» Action item
Nothing outside the lines below from the one containing "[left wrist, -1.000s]" through the one containing "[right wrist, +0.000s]" is to be printed; print those exactly, ends included, and drop the pictures.

*** Material supplied ***

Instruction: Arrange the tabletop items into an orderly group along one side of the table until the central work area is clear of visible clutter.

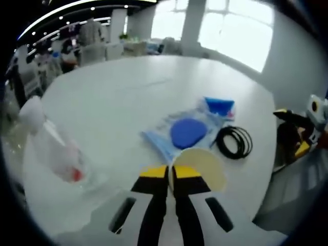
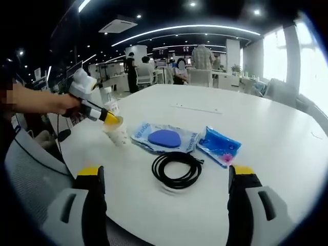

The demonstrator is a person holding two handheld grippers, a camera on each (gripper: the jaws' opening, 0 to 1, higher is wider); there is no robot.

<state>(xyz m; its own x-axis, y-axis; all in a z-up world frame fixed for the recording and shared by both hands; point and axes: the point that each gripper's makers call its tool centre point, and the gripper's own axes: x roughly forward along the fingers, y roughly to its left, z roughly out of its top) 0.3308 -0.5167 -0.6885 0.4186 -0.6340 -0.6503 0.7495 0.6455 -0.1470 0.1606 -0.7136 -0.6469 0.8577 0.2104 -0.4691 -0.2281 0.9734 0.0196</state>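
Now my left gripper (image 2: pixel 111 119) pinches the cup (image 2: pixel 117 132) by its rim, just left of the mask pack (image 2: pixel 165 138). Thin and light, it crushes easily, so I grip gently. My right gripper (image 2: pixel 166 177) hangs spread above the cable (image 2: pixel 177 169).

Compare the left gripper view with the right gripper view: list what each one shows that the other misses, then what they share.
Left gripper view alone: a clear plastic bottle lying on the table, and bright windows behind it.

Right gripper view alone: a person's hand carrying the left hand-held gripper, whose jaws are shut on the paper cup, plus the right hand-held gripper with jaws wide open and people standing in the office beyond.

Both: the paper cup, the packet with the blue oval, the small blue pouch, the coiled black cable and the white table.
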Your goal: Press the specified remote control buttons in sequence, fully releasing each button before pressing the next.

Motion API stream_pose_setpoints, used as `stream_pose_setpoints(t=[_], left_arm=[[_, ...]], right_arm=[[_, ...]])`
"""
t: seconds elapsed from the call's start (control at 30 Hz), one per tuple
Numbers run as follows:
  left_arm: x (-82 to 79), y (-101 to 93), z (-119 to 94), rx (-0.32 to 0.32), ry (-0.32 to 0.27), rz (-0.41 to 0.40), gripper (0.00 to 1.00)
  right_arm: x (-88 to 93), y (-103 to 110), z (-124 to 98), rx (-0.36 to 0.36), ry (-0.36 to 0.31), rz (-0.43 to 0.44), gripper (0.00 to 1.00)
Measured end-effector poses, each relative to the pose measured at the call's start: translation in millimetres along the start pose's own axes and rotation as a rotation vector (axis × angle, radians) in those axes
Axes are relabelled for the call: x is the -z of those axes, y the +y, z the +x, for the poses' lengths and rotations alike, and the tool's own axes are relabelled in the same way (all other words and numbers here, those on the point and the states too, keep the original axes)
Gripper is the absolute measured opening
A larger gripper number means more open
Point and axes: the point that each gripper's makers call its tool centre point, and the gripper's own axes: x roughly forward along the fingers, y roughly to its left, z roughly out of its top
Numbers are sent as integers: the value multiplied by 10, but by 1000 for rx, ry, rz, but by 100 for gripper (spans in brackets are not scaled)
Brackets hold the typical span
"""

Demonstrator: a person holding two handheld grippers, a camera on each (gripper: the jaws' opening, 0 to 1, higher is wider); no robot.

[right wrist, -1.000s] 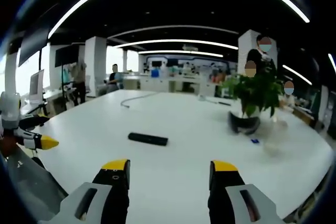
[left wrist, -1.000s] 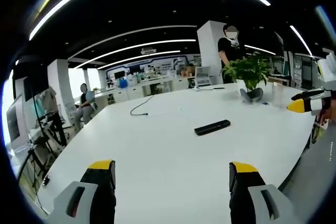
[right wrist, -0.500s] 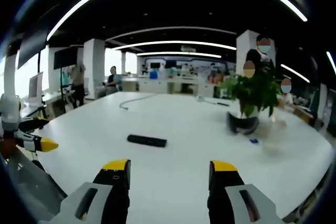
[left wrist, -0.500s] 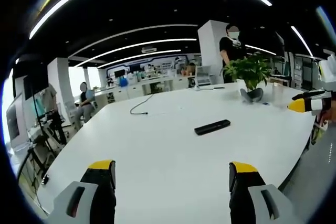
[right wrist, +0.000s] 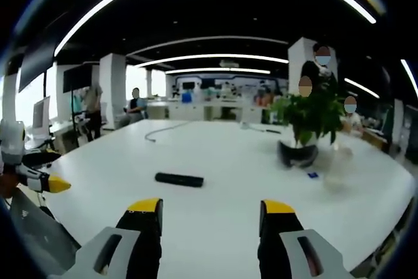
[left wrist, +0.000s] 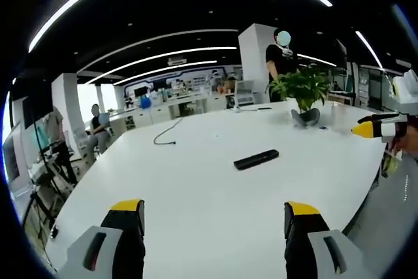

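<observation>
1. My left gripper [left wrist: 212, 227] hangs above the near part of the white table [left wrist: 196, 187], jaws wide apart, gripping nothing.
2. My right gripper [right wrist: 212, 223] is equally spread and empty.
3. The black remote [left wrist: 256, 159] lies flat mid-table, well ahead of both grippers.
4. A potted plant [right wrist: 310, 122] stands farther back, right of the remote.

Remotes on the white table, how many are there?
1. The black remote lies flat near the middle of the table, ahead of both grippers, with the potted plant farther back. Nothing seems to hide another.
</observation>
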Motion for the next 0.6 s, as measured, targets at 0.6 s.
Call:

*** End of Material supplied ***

» Reply
[left wrist, -1.000s] 
[right wrist, -0.500s] 
[left wrist, -0.500s] 
[right wrist, +0.000s] 

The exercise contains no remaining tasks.